Show HN: I audited 500 K8s pods. Java wastes ~48% RAM, Go ~18%

38 comments

·December 13, 2025

dantillberg

This has to be malware in poor disguise.

Curl-bash without hash-checking from a four-month-old domain with full k8s cluster access? All the identities connected are brand new, including the brand-new HN account that posted this. There are four commits in the repo, and three are back-dated to exactly 1 year ago.

unsnap_biceps

And it's possible to serve different content if the curl is being piped to a shell vs if it's being piped to a file or stdout

https://github.com/Stijn-K/curlbash_detect

wozzio

The curl | bash is just for convenience; the README explicitly advises to Download and inspect wozz.sh first if you aren't comfortable piping to shell.
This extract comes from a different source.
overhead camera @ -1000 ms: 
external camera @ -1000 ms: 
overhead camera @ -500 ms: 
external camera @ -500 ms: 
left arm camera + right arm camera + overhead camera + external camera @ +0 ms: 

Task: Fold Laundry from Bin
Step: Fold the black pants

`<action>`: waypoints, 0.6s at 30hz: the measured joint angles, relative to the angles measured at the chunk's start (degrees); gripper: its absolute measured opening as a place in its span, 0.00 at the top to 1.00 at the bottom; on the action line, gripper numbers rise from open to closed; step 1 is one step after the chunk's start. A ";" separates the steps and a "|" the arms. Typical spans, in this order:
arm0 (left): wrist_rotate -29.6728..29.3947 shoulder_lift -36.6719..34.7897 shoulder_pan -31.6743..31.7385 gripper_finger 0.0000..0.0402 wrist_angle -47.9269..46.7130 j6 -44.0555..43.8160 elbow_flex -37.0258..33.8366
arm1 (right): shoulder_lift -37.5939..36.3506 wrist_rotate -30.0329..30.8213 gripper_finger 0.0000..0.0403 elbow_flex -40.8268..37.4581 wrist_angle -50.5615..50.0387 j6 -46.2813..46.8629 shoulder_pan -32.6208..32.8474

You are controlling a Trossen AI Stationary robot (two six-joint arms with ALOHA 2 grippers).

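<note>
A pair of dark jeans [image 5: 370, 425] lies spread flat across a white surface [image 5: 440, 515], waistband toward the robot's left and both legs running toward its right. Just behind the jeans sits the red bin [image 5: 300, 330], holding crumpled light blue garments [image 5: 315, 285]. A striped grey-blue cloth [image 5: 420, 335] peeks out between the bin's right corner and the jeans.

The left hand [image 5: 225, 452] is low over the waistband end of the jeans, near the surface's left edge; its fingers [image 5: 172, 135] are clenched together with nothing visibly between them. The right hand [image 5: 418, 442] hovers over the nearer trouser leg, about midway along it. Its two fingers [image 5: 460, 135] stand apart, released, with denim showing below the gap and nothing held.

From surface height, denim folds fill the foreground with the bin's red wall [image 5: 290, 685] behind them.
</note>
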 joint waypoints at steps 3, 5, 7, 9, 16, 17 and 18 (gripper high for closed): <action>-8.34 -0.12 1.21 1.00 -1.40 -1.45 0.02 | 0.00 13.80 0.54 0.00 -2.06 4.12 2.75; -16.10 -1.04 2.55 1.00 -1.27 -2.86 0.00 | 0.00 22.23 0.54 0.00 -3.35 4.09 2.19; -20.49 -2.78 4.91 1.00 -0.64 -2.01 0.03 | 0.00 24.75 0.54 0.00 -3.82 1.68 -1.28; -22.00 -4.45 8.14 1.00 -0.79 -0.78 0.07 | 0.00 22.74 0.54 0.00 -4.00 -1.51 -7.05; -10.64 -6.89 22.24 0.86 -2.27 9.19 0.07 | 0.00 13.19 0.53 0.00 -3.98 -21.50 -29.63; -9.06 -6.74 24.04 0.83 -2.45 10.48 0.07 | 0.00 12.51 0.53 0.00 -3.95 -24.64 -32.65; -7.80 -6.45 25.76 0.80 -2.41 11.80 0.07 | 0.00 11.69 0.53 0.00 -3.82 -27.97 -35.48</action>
As for the newness I just open-sourced this from my personal scripts collection this week, so yes, the Org and Account are new. It runs entirely locally using your active kubeconfig it doesn't collect credentials or send secrets anywhere. You can cat the script to verify that it's just a wrapper around kubectl top and kubectl get.

karianna

Usual caveats of “you should run load to see if it’s truly wasted”, but we do know that Java defaults are not ideal out of the box and so we analysed a ton of workloads on Azure and came up with this: https://learn.microsoft.com/en-us/java/jaz - better defaults out of the box for the JVM in containers at runtime.

wozzio

That doc is gold thanks for linking.

Yeah defaults are the enemy here. Most of the waste I'm seeing in the data comes from generic Spring Boot apps running with out of the box settings where the JVM assumes it owns the entire node.

ice3

No source, useless outside of azure.

jeroenhd

You can just install it outside of Azure: https://learn.microsoft.com/en-us/java/jaz/overview#install-...

Note: the tool calls out to Microsoft but the docs don't say what data is shared ("telemetry"), better make sure your firewalls are functioning before running this tool.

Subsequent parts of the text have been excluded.